Все во дворе вскрикнули, подняли головы вверх, только Рашула сохранил хладнокровие и как по мячу пнул ногой в копошившуюся груду человеческого мяса, которая в этот момент бухнулась перед ним на землю. И груда развалилась как разрубленная, и, как жуки, перевернутые на спину, Наполеон и Фонарщик задрыгали ногами, замахали руками, потом вскочили и оторопело вытаращили глаза, обиженные и ничего не понимающие: кто их ударил? А, опять Рашула!
— Вы нам обещали сексер! — кричит Наполеон; за сексер он простит ему этот удар, каждому по сексеру.
Все со страхом смотрят на окна тюрьмы. Что там произошло? Этот вопрос застыл у всех на лицах. Но в тюрьме снова воцарилась тишина. Бурмут напился, от вина его развезло, вот он и раскричался на кого-то. Но почему он их звал? Или он не их звал!
В следующее мгновение из дверей тюрьмы пулей вылетел Бурмут. Картуз съехал ему на глаза, руки судорожно мечутся в воздухе, как будто он отчаянно пытается за что-то ухватиться, чтобы не упасть.
— Ребятки, ребятки! Где начальник? Начальник! Ребятки!
— Что? Что случилось? — возбужденно спрашивает Рашула, но в душе он совершенно спокоен, ему уже все ясно. — Сбежал кто-нибудь?
На всех лицах можно прочесть тот же вопрос. Но Бурмут как-то странно посмотрел на него, потом повернулся к остальным, сдвинул картуз на затылок, набрал воздуха и заорал:
— Ворюги вы! Христопродавцы проклятые! Сколько раз говорил, вас нельзя ни на минуту оставить! Что? Что? А вот что: в канцелярии, ворюги вы эдакие, Мутавац повесился! Нет, не повесился, — он замолчал и в этот момент полностью протрезвел, — веревка у него лопнула, разбился.
— Вот как? А жив остался? — сверкнул белками глаз Рашула. — Да жив он! — растерянно крикнул он. — Вы пьяны, послушайте, он же там стучит!
И в самом деле, из тюрьмы, откуда совсем недавно донесся крик и грохот, снова послышался стук, громкий и частый. Опять головы задраны вверх, все пытаются разглядеть, что там происходит.
— Долой смертную казнь! — вопит Петкович, рванувшись вперед и тут же застыв на месте.
Кровь закипела в жилах Юришича, слезы навернулись на глаза, но он еще надеется.
— Папашка, папашка! — послышался из окна голос, но не Мутавца, а Дроба.

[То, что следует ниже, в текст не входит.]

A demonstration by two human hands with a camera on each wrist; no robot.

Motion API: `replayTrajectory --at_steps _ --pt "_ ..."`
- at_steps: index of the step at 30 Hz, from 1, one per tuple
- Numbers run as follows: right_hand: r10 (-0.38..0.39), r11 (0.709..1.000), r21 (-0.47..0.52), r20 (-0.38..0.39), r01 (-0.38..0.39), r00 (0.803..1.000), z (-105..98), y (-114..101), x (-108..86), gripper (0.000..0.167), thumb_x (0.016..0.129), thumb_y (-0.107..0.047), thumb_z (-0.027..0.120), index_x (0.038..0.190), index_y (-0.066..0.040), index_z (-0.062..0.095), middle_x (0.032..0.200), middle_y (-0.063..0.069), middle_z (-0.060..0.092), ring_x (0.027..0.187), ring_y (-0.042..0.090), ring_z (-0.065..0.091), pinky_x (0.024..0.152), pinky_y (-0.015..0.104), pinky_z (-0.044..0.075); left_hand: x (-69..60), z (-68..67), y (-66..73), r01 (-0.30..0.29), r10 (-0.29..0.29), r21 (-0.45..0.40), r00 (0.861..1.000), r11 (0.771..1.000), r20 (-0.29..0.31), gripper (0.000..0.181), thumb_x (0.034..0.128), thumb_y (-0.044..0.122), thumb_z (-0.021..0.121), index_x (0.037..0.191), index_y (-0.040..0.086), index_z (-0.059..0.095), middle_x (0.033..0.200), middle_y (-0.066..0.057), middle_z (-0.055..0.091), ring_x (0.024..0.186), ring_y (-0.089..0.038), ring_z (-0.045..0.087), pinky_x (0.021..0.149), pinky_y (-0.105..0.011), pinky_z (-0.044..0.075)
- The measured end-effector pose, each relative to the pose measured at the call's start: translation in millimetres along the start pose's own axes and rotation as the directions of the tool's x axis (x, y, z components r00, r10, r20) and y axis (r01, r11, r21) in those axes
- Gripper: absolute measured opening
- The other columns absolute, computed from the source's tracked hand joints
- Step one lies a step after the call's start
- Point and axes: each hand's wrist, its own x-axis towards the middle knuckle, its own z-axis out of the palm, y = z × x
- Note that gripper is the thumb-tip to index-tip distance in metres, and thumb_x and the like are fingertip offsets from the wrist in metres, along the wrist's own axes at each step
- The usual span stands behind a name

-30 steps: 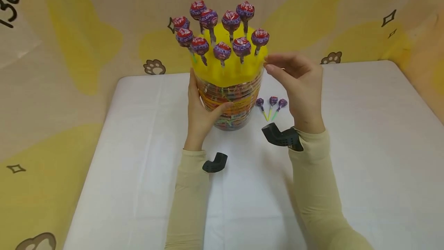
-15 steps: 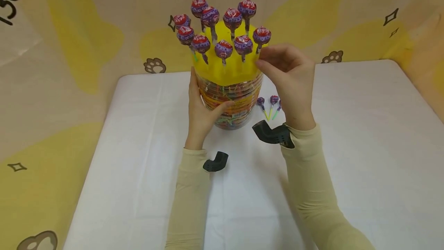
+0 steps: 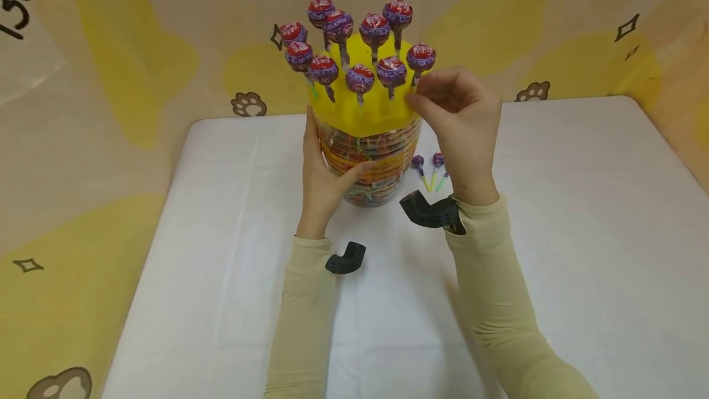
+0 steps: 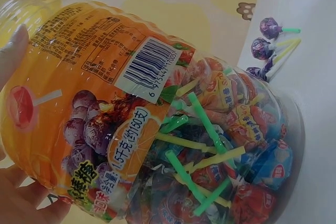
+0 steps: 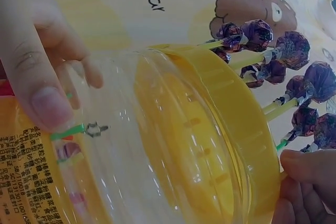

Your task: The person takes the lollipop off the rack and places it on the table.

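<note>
The left hand (image 3: 323,183) grips the side of a clear jar (image 3: 382,159), thumb across its orange label (image 4: 79,108). Several purple-and-red lollipops (image 3: 391,71) stand upright in the jar's yellow lid (image 3: 354,117). At the lid's right edge, the right hand (image 3: 468,122) has thumb and forefinger together at the stick of the rightmost lollipop (image 3: 421,57). The right wrist view shows its thumb (image 5: 304,166) against the lid rim (image 5: 231,98), with the pinched stick mostly hidden. Wrapped candies (image 4: 252,124) and coloured sticks lie inside the jar.
Three loose lollipops (image 3: 438,159) lie on the white tabletop (image 3: 232,276) right of the jar, one partly behind the right wrist. A yellow patterned cloth (image 3: 183,36) hangs behind the table. Black wrist devices (image 3: 429,209) sit at both cuffs.
The right hand has moved left from beside the lid to the rightmost lollipop's stick. The left hand keeps its grip, while jar and lollipops have shifted very slightly right in view.
</note>
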Motion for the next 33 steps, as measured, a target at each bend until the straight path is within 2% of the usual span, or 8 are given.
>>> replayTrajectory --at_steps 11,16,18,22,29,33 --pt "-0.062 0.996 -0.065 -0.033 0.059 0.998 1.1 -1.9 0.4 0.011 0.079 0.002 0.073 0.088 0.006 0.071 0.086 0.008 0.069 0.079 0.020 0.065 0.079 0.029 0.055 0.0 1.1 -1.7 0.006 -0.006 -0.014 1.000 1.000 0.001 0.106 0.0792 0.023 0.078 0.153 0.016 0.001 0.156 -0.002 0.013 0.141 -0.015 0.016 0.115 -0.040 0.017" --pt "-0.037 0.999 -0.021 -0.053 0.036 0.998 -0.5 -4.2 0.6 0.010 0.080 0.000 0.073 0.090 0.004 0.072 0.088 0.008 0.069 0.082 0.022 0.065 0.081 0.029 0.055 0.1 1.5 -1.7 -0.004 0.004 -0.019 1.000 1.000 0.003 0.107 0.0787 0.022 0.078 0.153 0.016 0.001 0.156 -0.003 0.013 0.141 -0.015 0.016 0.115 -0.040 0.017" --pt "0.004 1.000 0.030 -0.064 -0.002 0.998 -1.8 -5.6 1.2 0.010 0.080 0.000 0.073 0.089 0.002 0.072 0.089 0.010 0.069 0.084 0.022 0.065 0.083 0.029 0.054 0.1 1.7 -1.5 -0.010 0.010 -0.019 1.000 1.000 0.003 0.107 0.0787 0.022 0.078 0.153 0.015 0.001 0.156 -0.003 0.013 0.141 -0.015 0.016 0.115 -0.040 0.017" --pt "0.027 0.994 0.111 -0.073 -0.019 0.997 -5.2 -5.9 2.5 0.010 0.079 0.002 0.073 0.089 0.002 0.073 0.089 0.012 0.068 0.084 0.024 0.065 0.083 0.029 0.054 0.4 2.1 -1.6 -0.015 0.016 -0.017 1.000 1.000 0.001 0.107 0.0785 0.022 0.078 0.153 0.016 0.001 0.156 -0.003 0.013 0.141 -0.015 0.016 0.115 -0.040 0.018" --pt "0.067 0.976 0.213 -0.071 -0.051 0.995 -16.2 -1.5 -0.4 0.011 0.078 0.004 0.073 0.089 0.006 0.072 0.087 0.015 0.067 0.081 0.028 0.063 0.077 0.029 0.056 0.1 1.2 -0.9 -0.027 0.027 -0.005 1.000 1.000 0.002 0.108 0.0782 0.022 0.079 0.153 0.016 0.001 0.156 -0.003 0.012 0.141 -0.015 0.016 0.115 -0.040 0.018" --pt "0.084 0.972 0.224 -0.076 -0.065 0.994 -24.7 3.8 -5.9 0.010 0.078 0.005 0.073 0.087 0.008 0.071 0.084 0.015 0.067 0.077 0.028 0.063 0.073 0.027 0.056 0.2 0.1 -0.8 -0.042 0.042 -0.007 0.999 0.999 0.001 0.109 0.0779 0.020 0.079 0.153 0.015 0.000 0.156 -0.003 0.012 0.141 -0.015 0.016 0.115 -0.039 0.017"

— Жив! Это тот, долговязый! — рассвирепел Бурмут. — Что за чертовщина, лужа крови, лужа крови! — и, не обращая внимания, что писари во главе с Рашулой кинулись в тюрьму, он побежал через весь двор и у ворот столкнулся с начальником тюрьмы, который бежал ему навстречу. Потрясенный выходкой Петковича и оставшись в канцелярии, он предался размышлениям о том, как хорошо было бы бросить службу и податься на пенсию, вечерком играть с приятелями в картишки, дурачка забивать или в очко резаться. Мечтания эти прервал шум, доносившийся из тюрьмы. Думая, что это опять Петкович куролесит, он долго колебался, но наконец, опасаясь порицаний начальства, вышел усталый, взъерошенный.
— Что такое? Где вы пропадали?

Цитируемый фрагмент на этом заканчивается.